Alliances à gauche
Pour le RN, la moisson n’est évidemment pas terminée. Le parti de Marine Le Pen et Jordan Bardella est en position très avantageuse à Toulon avec Laure Lavalette qui obtient 42 % des suffrages, doublant le score obtenu par le parti voilà six ans. À Nice, le patron de l'UDR Éric Ciotti dispose d’une longueur d’avance de plus de dix points avec 41,9 % face à son meilleur adversaire Christian Estrosi (31 %). C’est une certitude : le RN dépêchera dans les conseils municipaux de toute la France des centaines de conseillers municipaux. Cinquante quatre ans après l’émergence du FN devenu RN, on assiste (enfin !) à l’émergence d’une véritable implantation locale du premier parti de France. Il était temps...
Mais l’affaire est loin d’être pliée. D’abord parce que le deuxième tour sera soumis à l’incertitude des alliances à gauche. Le PS a promis qu’il ne nouerait pas d’alliances avec LFI, sauf au plan local. Ce qui, au moment d’élections municipales, signifie qu’il nouera des alliances partout où il en aura besoin. Au diable les principes ! « Je suis oiseau voyez mes ailes, je suis souris vive les rats ! », écrivait La Fontaine. Ensuite, la gauche va tenter de mobiliser le ban et l’arrière-ban des abstentionnistes. On va voir surgir à nouveau, comme à chaque fois que la gauche risque de perdre ses mandats ou tente d’accélérer une dynamique, le spectre gonflé à l’hélium médiatique du fascisme renaissant, ce monstre du Lochness fictif, prêt à terroriser sur commande les bonnes consciences, à faire sortir de leur canapé les abstentionnistes de gauche des grandes villes et même à mobiliser les banlieues parfaitement indifférentes au sort de la France.

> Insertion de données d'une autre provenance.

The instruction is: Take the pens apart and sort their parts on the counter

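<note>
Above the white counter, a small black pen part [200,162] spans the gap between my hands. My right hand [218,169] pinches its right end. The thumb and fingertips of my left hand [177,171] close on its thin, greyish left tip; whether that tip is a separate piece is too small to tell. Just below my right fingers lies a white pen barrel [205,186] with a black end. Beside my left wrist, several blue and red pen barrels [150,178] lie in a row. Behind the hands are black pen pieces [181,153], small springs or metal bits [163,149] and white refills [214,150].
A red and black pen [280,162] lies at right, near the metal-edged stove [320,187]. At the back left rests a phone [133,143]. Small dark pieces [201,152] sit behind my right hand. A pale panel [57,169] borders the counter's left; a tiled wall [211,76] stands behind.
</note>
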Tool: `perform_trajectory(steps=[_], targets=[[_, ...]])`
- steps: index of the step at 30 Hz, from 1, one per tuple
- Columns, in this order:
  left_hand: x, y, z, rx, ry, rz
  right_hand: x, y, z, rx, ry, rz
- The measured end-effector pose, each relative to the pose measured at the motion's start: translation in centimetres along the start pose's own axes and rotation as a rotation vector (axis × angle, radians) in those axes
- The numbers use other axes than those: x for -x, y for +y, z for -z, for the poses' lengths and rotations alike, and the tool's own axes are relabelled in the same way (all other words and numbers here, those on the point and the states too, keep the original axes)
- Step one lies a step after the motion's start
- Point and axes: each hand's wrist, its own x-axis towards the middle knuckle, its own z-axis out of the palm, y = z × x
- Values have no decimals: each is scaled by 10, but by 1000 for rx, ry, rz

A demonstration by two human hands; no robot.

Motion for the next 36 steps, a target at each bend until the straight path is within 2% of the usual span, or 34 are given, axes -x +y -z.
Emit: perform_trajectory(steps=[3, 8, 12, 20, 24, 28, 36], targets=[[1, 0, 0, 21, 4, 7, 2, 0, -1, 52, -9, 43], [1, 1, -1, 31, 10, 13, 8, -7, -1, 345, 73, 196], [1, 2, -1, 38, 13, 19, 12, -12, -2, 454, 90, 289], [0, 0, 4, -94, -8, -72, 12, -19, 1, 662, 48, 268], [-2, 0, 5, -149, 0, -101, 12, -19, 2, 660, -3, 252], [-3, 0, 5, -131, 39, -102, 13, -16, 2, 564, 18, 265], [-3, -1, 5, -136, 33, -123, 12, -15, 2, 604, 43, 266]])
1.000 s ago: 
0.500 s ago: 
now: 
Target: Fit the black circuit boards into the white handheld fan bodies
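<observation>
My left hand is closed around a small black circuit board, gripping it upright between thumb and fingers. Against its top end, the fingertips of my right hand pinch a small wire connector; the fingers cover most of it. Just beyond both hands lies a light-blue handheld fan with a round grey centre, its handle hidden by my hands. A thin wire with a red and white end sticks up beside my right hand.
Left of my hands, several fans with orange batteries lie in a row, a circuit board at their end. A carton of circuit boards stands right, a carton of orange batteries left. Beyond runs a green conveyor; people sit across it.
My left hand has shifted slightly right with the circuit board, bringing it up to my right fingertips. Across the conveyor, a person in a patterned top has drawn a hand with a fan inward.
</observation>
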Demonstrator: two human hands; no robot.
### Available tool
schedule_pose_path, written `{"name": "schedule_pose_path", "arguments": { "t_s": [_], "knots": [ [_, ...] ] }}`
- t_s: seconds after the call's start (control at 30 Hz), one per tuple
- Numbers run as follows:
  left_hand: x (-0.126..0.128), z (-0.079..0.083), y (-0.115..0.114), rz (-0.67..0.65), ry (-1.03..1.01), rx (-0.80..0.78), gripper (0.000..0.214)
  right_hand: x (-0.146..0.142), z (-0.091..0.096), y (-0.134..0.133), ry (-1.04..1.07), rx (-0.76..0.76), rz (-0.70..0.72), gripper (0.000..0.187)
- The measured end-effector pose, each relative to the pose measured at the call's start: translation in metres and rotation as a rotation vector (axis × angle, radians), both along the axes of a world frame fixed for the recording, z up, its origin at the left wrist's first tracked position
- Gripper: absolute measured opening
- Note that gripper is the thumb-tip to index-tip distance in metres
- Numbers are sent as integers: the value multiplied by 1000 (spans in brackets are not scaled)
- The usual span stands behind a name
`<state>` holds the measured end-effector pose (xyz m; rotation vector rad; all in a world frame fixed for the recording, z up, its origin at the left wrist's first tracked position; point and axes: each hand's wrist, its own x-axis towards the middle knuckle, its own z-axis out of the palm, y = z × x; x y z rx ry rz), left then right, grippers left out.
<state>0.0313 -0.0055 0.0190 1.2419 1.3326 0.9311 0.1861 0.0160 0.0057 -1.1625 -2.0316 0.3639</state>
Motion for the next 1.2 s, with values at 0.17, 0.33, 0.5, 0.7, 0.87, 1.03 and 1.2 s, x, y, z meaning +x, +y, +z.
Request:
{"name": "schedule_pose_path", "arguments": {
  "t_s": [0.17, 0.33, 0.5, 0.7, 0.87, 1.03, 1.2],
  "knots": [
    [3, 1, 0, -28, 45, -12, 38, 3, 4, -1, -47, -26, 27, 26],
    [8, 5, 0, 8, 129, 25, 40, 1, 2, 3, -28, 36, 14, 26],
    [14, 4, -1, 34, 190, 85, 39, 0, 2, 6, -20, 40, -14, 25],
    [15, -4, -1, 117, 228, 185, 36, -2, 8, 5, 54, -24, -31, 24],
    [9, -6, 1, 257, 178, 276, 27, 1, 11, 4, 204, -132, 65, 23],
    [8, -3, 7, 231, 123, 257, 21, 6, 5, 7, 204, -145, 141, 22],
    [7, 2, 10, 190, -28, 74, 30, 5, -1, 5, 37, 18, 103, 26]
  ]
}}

LFI ressuscite l'éternelle ficelle du fascisme
Enfin, LFI vantera toute la semaine ses bons résultats, réels. Le parti de Mélenchon progresse : il est en tête à Roubaix où il a de bonnes chances de l’emporter, comme à Limoges. Il est au coude à coude à Lille. Il a emporté Saint Denis. Le coordinateur de la France insoumise Manuel Bompard l’a dit : LFI, jeune parti, sera aussi présent dans des centaines de conseils municipaux, avec « une nouvelle génération féminisée, jeune », une « nouvelle France », vantait Bompard ce 15 mars après le scrutin, avant de basculer, comme prévu dans une violente diatribe contre les méchants, « l’extrême droite » bien sûr. Il entend « empêcher leur victoire », en appelant aux urnes « la jeunesse et les quartiers populaires ». Il veut « protéger le peuple français de ce danger » et en appel à la constitution d’un « front anti-fasciste ». La bataille se joue « entre l’extrême droite et nous », menace-t-il. En face, Bardella en appelle aussi à un front contre « l’extrême gauche et le macronisme ». Tiens, on l’avait oublié le macronisme, durant cette campagne des municipales. Ce dimanche soir, la France se polarise à nouveau, mais cette fois, c'est net : la droite nationale fait face à l’ultra-gauche. Le paradoxe est là : les Français ont choisi un maire essentiellement pour des motifs locaux mais les commentateurs et les leaders politiques interprètent dès ce soir leurs votes comme le résultat d'une première bataille dans la course aux présidentielles. Qui s'annonce violente.